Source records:
= = =

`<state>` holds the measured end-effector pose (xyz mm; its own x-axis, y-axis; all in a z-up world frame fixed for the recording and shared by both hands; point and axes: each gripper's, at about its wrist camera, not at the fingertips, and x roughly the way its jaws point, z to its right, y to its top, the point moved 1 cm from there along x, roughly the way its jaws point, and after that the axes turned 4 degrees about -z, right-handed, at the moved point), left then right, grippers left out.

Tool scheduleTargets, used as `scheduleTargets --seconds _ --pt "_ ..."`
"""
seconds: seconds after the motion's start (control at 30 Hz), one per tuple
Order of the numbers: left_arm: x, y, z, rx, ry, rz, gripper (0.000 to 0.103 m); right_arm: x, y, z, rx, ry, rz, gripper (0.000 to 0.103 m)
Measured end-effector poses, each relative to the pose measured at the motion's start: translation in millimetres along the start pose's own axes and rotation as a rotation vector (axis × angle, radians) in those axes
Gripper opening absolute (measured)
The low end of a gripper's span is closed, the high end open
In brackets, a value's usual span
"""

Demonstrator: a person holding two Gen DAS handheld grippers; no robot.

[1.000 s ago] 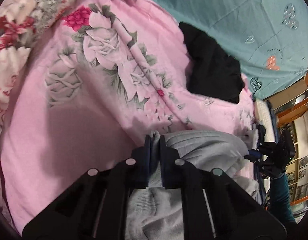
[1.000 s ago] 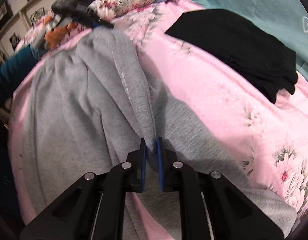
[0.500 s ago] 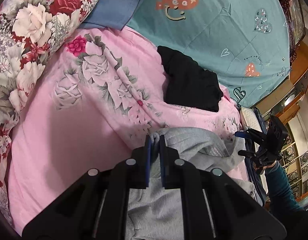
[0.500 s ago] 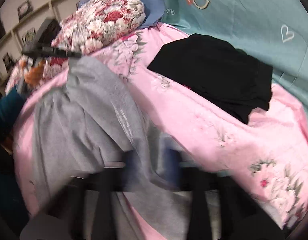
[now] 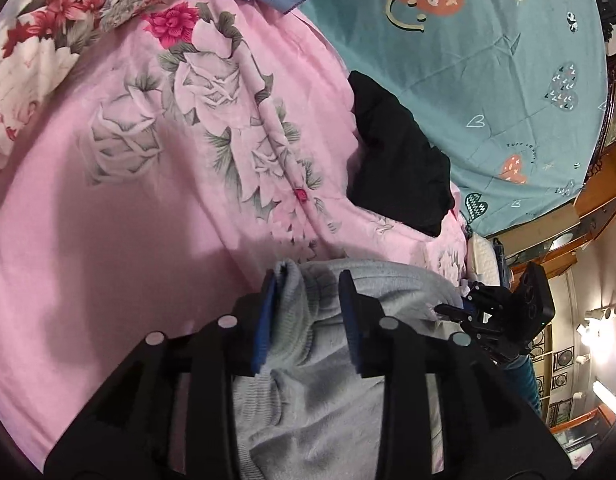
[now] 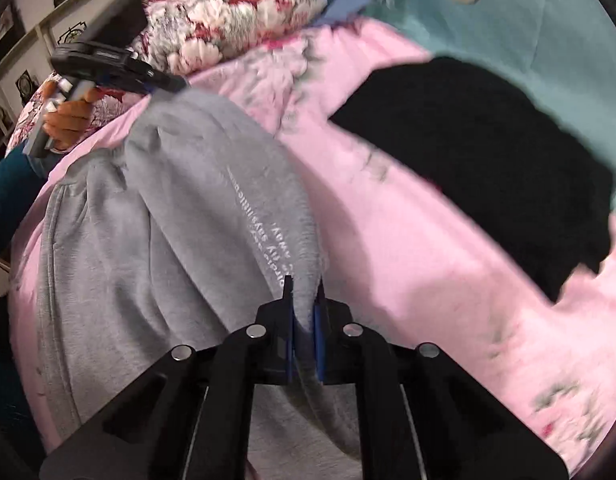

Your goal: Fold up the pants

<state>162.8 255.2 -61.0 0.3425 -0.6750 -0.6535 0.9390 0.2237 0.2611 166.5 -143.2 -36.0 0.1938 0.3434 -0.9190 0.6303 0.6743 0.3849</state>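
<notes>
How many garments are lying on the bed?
2: grey pants near the pink cover's front edge, and a folded black garment farther back where it meets the teal sheet. Others may be hidden.

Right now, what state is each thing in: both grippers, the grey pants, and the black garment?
left gripper: jaws just opened, apart, grey cloth loose between them
right gripper: jaws just closed, shut on the pants' fabric
grey pants: partly folded, bunched on the pink quilt
black garment: lying apart, untouched
</notes>
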Motion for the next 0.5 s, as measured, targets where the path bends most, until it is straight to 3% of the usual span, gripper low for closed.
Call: scheduleTargets --seconds 0.03,0.1,0.13,0.2,0.27,0.37,0.5 --pt "-0.6 -1.7 3.0 0.009 0.002 0.005 0.032 -5.5 1.3 0.6 0.0 0.0 0.007 0.008" --pt "-6.8 -7.0 11.2 0.051 0.022 0.037 0.011 -12.0 1.3 -1.2 -0.022 -0.035 0.017 0.008" --pt "-11.4 -9.8 13.6 0.066 0.031 0.057 0.009 -12.7 1.1 -2.0 -0.026 -0.05 0.016 0.008" --pt "-19.8 -14.9 14.7 0.084 0.012 0.081 0.009 -11.4 0.5 -4.2 -0.033 -0.089 0.014 0.008" --pt "-16.9 -18.0 15.8 0.106 0.029 0.053 0.009 -10.1 -1.2 -7.4 -0.037 -0.101 0.015 0.008" --pt "-6.1 -15.4 4.4 0.048 0.011 -0.033 0.012 -9.0 -4.1 -10.7 -0.045 -0.088 -0.004 0.008" --pt "1.6 -7.8 -6.2 -0.018 -0.01 -0.067 0.019 -5.2 -4.6 -12.3 -0.05 -0.091 -0.005 0.008"
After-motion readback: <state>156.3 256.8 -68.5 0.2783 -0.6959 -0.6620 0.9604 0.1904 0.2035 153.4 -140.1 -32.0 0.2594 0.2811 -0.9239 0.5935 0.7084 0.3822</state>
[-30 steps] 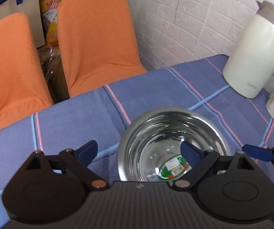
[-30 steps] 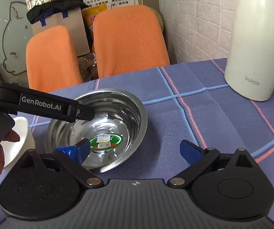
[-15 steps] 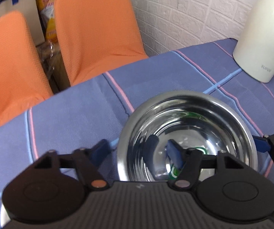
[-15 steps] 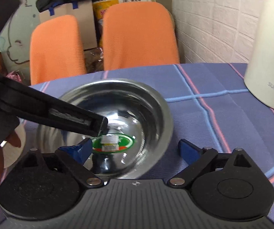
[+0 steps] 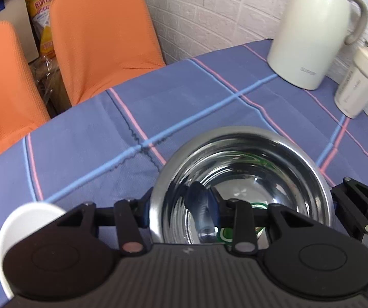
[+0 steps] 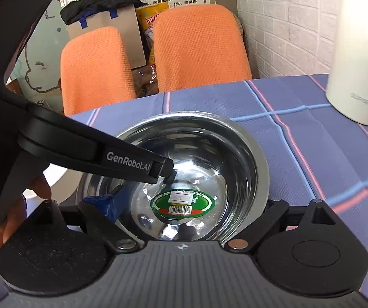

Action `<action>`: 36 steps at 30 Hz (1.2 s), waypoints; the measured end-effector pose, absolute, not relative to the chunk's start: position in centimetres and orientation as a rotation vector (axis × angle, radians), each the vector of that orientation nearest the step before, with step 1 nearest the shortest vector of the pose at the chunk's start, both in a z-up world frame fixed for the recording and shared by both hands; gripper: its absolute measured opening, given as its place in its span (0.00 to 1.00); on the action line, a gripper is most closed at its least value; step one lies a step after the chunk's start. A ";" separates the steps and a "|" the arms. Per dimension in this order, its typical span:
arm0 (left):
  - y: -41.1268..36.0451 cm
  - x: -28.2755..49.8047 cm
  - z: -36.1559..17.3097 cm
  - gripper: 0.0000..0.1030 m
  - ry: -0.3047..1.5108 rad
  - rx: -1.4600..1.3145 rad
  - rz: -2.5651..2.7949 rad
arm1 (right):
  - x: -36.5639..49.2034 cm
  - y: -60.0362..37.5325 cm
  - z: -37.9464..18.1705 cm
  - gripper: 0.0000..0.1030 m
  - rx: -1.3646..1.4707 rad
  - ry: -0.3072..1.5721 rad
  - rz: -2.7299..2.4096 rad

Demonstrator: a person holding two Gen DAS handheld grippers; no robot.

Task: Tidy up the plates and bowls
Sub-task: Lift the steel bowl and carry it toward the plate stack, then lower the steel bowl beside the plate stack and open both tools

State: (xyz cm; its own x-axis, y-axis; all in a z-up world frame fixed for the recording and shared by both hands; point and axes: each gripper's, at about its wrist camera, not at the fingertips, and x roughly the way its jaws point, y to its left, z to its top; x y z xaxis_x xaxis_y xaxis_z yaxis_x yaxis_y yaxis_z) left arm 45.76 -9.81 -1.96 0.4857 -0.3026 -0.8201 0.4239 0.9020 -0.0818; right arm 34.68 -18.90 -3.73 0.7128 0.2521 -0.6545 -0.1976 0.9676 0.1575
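Left gripper [image 5: 181, 211] jaws pinch the near-left rim of the steel bowl [image 5: 243, 179], one inside and one outside, while right gripper [image 6: 184, 206] jaws stand spread astride the bowl above the blue-clothed counter [image 5: 86, 148]; white bowl [image 5: 22, 228] lies left of the left jaws.

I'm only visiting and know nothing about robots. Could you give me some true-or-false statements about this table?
1. The steel bowl has a green sticker inside. True.
2. The chairs are blue. False: they are orange.
3. The left gripper has one of its fingers inside the bowl and one outside. True.
4. The white jug lies on its side. False: it stands upright on the tablecloth.
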 end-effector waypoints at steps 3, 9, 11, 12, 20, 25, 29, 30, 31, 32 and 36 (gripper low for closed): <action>-9.6 42.7 -1.1 0.34 0.950 0.132 -0.446 | 31.9 -19.0 -3.1 0.79 0.080 0.719 0.256; -7.9 35.3 -0.4 0.34 0.928 0.119 -0.439 | 25.7 -18.7 -2.4 0.80 0.095 0.708 0.296; -7.1 33.0 -0.5 0.34 0.927 0.120 -0.441 | 23.8 -18.3 -2.4 0.80 0.090 0.709 0.314; -6.6 31.7 -0.6 0.34 0.929 0.119 -0.441 | 22.9 -18.0 -2.4 0.80 0.094 0.712 0.321; -3.9 24.9 -2.2 0.34 0.922 0.136 -0.418 | 17.7 -15.6 -3.9 0.80 0.090 0.756 0.365; -2.6 23.3 -2.8 0.35 0.920 0.122 -0.399 | 16.8 -14.6 -4.3 0.80 0.086 0.768 0.386; -2.0 22.9 -3.5 0.36 0.934 0.100 -0.397 | 16.8 -14.3 -4.6 0.80 0.085 0.784 0.400; -1.9 22.8 -3.8 0.36 0.938 0.100 -0.399 | 16.7 -14.2 -4.8 0.80 0.085 0.791 0.404; -1.9 22.8 -4.0 0.36 0.945 0.099 -0.399 | 16.5 -14.2 -5.1 0.80 0.086 0.802 0.409; -1.8 22.8 -4.2 0.36 0.951 0.095 -0.401 | 16.5 -14.2 -5.3 0.80 0.091 0.814 0.413; -1.7 21.9 -3.8 0.73 0.884 0.110 -0.398 | 15.7 -14.8 -5.0 0.79 0.108 0.818 0.418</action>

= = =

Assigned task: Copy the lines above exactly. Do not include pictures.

Solution to the problem:
`<state>` holds the measured end-effector pose (xyz mm; its own x-axis, y-axis; all in a z-up world frame fixed for the recording and shared by both hands; point and axes: each gripper's, at about its wrist camera, not at the fingertips, and x roughly the way its jaws point, z to its right, y to its top, the point moved 1 cm from there along x, roughly the way its jaws point, and after that the axes turned 4 degrees about -z, right-handed, at the moved point), left then right, grippers left out.

Tool scheduleTargets, used as `scheduleTargets --seconds _ --pt "_ ..."`
"""
seconds: seconds after the motion's start (control at 30 Hz), one per tuple
Order of the numbers: left_arm: x, y, z, rx, ry, rz, gripper (0.000 to 0.103 m); right_arm: x, y, z, rx, ry, rz, gripper (0.000 to 0.103 m)
Measured end-effector poses, each relative to the pose measured at the motion's start: translation in millimetres along the start pose's own axes and rotation as a rotation vector (axis × angle, radians) in those axes
Gripper opening absolute (measured)
The low end of a gripper's span is closed, the high end open
In brackets, a value's usual span
"""

Demonstrator: a person holding two Gen DAS handheld grippers; no robot.

[1.000 s ago] 
[1.000 s ago] 
[0.500 s ago] 
[0.500 s ago] 
[now] 
[now] 

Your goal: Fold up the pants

<state>162.8 255.2 -61.0 0.3425 -0.6750 -0.6535 0.9390 0.2237 0.2611 166.5 -143.2 -36.0 0.1938 0.3434 -0.9190 0.6303 0.6743 0.3849</state>
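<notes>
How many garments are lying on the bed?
2: grey pants near the pink cover's front edge, and a folded black garment farther back where it meets the teal sheet. Others may be hidden.

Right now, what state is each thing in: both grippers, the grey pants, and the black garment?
left gripper: jaws just opened, apart, grey cloth loose between them
right gripper: jaws just closed, shut on the pants' fabric
grey pants: partly folded, bunched on the pink quilt
black garment: lying apart, untouched
</notes>
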Motion for the next 0.5 s, as measured, targets where the path bends most, until it is straight to 3% of the usual span, gripper low for closed.
Call: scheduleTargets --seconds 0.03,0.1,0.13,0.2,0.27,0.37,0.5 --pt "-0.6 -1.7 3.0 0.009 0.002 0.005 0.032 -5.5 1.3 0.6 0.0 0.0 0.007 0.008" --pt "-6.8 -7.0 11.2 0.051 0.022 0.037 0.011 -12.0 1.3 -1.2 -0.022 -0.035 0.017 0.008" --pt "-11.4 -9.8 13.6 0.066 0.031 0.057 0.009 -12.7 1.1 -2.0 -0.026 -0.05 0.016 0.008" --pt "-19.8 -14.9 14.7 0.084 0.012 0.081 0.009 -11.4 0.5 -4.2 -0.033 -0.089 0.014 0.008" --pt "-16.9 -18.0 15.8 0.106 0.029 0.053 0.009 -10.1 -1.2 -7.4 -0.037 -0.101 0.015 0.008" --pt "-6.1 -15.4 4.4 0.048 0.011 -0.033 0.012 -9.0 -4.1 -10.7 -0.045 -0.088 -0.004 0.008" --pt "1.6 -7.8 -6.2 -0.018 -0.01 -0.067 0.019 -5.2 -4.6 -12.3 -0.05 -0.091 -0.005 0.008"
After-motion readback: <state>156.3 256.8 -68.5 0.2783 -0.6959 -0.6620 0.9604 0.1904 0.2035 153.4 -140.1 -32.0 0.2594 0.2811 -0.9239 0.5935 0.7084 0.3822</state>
[-30 steps] 
[-30 steps] 
[-15 steps] 
[-15 steps] 
[+0 steps] 
[+0 steps] 

Action `<action>`: 36 steps at 30 Hz (1.2 s), waypoints; the measured end-effector pose, absolute, not relative to the chunk's start: position in centimetres and orientation as a rotation vector (axis × angle, radians), each the vector of that orientation nearest the step before, with step 1 nearest the shortest vector of the pose at the chunk's start, both in a z-up world frame fixed for the recording and shared by both hands; gripper: its absolute measured opening, given as its place in its span (0.00 to 1.00); on the action line, a gripper is most closed at its least value; step one lies a step after the chunk's start. A ";" separates the steps and a "|" the arms. Per dimension in this order, its typical span:
arm0 (left):
  - y: -41.1268..36.0451 cm
  - x: -28.2755..49.8047 cm
  - z: -36.1559..17.3097 cm
  - gripper: 0.0000..0.1030 m
  - ry: -0.3047..1.5108 rad
  - rx: -1.4600..1.3145 rad
  - rz: -2.5651..2.7949 rad
arm1 (right):
  - x: -36.5639..49.2034 cm
  - y: -60.0362..37.5325 cm
  - z: -37.9464..18.1705 cm
  - gripper: 0.0000..0.1030 m
  - rx: -1.3646..1.4707 rad
  - ry: -0.3072..1.5721 rad
  - rz: -2.7299..2.4096 rad

Demonstrator: a person holding two Gen DAS handheld grippers; no robot.

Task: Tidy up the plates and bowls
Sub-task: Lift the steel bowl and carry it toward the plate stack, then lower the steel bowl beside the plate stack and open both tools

State: (xyz cm; its own x-axis, y-axis; all in a z-up world frame fixed for the recording and shared by both hands; point and axes: each gripper's, at about its wrist camera, not at the fingertips, and x roughly the way its jaws point, y to its left, z to its top; x y z xaxis_x xaxis_y xaxis_z yaxis_x yaxis_y yaxis_z) left arm 45.76 -9.81 -1.96 0.4857 -0.3026 -0.8201 0.4239 0.9020 -0.0818; right arm 34.68 -18.90 -3.73 0.7128 0.2521 -0.6545 -0.1976 0.9676 0.1575
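Left gripper [image 5: 181, 211] jaws pinch the near-left rim of the steel bowl [image 5: 243, 179], one inside and one outside, while right gripper [image 6: 184, 206] jaws stand spread astride the bowl above the blue-clothed counter [image 5: 86, 148]; white bowl [image 5: 22, 228] lies left of the left jaws.

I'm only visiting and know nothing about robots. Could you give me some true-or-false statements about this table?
1. The steel bowl has a green sticker inside. True.
2. The chairs are blue. False: they are orange.
3. The left gripper has one of its fingers inside the bowl and one outside. True.
4. The white jug lies on its side. False: it stands upright on the tablecloth.
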 end-effector waypoints at steps 3, 9, 11, 12, 20, 25, 29, 30, 31, 32 and 36 (gripper low for closed): <action>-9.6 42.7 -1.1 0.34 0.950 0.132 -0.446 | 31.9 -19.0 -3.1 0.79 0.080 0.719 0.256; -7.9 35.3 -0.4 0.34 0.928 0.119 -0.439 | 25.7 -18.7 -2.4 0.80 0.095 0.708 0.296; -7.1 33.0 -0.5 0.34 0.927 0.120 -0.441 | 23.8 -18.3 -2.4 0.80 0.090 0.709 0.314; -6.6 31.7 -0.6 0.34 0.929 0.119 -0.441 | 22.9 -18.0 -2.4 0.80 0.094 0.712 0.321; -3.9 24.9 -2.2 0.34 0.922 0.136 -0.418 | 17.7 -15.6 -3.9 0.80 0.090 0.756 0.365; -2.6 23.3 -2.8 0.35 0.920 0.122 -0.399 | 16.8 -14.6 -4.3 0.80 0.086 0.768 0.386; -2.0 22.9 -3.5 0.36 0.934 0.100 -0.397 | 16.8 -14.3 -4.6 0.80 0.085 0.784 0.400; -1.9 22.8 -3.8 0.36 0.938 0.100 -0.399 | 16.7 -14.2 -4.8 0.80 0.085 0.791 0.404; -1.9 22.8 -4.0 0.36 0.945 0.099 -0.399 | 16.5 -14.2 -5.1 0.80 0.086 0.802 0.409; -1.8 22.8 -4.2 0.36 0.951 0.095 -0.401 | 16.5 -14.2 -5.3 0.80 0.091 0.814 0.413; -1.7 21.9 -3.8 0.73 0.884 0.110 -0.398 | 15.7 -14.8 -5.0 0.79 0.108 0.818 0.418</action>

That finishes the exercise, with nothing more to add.